FP8 quantization of 0xSero/Qwen3.5-264B.

At a glance

Base model 0xSero/Qwen3.5-264B
Format FP8
Total params 264B
Active / token —
Experts / layer 336
Layers 60
Hidden size 4096
Context 262,144
On-disk size 272 GB

Which variant should I pick?

Variant Format Link
Qwen3.5-264B BF16 link
Qwen3.5-264B-FP8 (this) FP8 link
Qwen3.5-264B-W4A16 W4A16 link
Qwen3.5-28B BF16 link
Qwen3.5-35B-EXL3-4bpw EXL3-4bpw link
Qwen3.5-76B BF16 link
Qwen3.5-76B-GGUF GGUF link
Qwen3.5-88B BF16 link
Qwen3.5-99B BF16 link
Qwen3.5-99B-GGUF GGUF link
  • Repository: 0xSero/Qwen3.5-264B-FP8
  • Base model: 0xSero/Qwen3.5-264B (BF16)
  • Original model: Qwen/Qwen3.5-397B-A17B
  • Artifact kind: pruned + quantized
  • Quantization: FP8 W8A8 (float8_e4m3fn), per-tensor dynamic
  • Compression ratio: ~48% (from BF16 REAP checkpoint)

Details

  • Maintainer: 0xSero
  • Organization: Sybil Solutions
  • Project: REAP PR17

Model Description

FP8 quantized version of Qwen3.5-264B-REAP, a REAP-pruned Qwen3.5-397B-A17B with 176 of 512 experts removed per MoE layer, retaining 336 experts per layer, for an estimated 264B total parameters.

Quantization Details

  • Format: float8_e4m3fn (FP8 E4M3, 4-bit exponent, 3-bit mantissa)
  • Scheme: Per-tensor symmetric dynamic quantization
  • Targets: All Linear layer weights (q/k/v/o projections, gate/up/down projections, MoE expert and shared expert projections)
  • Ignored: lm_head, layer norms, embeddings, biases
  • Serialization: compressed-tensors format (native vLLM/SGLang support)
  • Size: ~253GB on disk (down from ~491GB BF16)

Hardware Compatibility

  • NVIDIA Ada Lovelace (SM89): via Marlin FP8 kernel
  • NVIDIA Hopper (SM90): native FP8 tensor core support
  • NVIDIA Blackwell (SM100/SM120): native FP8 tensor core support

Vision Encoder

Vision encoder weights from Qwen/Qwen3.5-397B-A17B are included (333 tensors, ~910MB BF16).
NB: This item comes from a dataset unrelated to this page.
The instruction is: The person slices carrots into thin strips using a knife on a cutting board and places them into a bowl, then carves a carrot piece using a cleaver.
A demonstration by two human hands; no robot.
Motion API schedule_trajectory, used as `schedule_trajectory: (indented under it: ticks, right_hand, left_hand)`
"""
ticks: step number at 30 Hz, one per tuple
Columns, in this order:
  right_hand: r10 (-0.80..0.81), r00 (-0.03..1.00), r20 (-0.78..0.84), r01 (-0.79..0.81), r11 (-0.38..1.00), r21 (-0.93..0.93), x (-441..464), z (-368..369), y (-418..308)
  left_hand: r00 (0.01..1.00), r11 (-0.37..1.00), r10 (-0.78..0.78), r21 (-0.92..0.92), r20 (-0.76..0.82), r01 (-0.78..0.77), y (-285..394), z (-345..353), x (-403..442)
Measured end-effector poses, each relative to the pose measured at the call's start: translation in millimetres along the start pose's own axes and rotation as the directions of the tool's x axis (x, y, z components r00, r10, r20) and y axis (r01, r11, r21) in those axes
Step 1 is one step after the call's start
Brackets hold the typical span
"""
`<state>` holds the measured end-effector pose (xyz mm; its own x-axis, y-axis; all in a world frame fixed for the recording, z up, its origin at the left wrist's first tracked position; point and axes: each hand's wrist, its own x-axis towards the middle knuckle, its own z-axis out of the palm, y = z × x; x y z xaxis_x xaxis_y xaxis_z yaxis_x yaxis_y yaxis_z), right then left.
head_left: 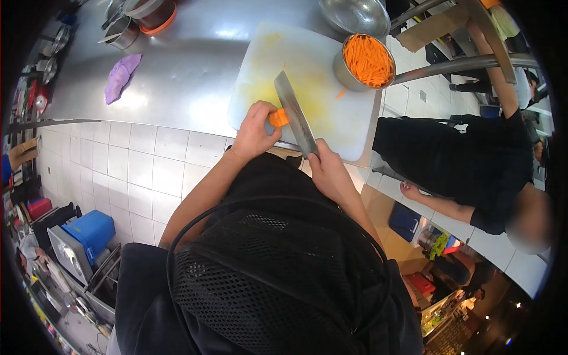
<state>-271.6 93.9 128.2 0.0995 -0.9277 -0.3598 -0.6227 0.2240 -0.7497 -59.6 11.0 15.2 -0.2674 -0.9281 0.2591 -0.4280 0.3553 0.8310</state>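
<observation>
My left hand (256, 131) grips a short piece of carrot (278, 118) at the near edge of a white cutting board (260, 65). In my right hand (333, 171) is a cleaver (295, 112), held by its handle, which my fingers hide. The broad blade points away from me, right beside the carrot piece; whether it touches the carrot I cannot tell. Yellowish stains and a few orange scraps mark the board. At its far right corner stands a metal bowl (346, 77) heaped with carrot strips (368, 60).
A purple cloth (122, 78) lies on the steel table (183, 89), with metal pots (123, 32) behind it. An empty-looking steel bowl (355, 15) stands beyond the board. To the right, past a metal rail (449, 66), is a person in black (455, 148). A blue bin (90, 234) is at lower left.
</observation>
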Motion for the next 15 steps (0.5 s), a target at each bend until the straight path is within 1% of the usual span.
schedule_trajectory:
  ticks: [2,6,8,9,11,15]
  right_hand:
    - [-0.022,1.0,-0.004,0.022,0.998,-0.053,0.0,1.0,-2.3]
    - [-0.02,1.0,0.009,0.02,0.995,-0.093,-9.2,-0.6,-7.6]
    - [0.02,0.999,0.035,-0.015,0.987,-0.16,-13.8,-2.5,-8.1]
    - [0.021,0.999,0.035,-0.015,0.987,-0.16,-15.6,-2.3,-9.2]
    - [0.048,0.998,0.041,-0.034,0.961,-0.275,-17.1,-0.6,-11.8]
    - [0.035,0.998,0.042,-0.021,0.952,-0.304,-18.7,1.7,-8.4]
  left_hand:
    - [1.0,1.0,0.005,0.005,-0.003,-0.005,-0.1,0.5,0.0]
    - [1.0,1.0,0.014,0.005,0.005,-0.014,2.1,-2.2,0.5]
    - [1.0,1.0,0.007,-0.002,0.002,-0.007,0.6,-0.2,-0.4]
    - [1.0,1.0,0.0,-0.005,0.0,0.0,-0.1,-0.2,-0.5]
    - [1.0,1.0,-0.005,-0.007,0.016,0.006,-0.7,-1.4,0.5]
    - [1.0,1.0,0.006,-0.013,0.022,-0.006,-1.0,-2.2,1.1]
The VL encoder is not quantized -- it remains in original BF16 precision.

Usage

vLLM

vllm serve 0xSero/Qwen3.5-264B-FP8 \
  --tensor-parallel-size 4 \
  --quantization fp8 \
  --kv-cache-dtype auto \
  --trust-remote-code

Note: Use --kv-cache-dtype auto (not fp8_e4m3) on Blackwell (SM120) GPUs to avoid garbled output.

Transformers

from transformers import AutoModelForCausalLM, AutoTokenizer

model = AutoModelForCausalLM.from_pretrained(
    "0xSero/Qwen3.5-264B-FP8",
    trust_remote_code=True,
    device_map="auto",
)
tokenizer = AutoTokenizer.from_pretrained("0xSero/Qwen3.5-264B-FP8", trust_remote_code=True)

Provenance

  • Source checkpoint: 0xSero/Qwen3.5-264B (BF16, REAP-pruned)
  • Quantization method: Per-tensor dynamic FP8 cast with compressed-tensors config
  • Quantization compute: CPU-only (no calibration data required for weight-only FP8)

License & citation

License inherited from the base model.

@misc{lasby2025reap,
  title  = {REAP the Experts: Why Pruning Prevails for One-Shot MoE Compression},
  author = {Mike Lasby and Ivan Lazarevich and Nish Sinnadurai and Sean Lie and Yani Ioannou and Vithursan Thangarasa},
  year   = {2025}, eprint = {2510.13999}, archivePrefix = {arXiv}
}

Sponsors

Made possible by NVIDIA · TNG Technology · Lambda · Prime Intellect · Hot Aisle.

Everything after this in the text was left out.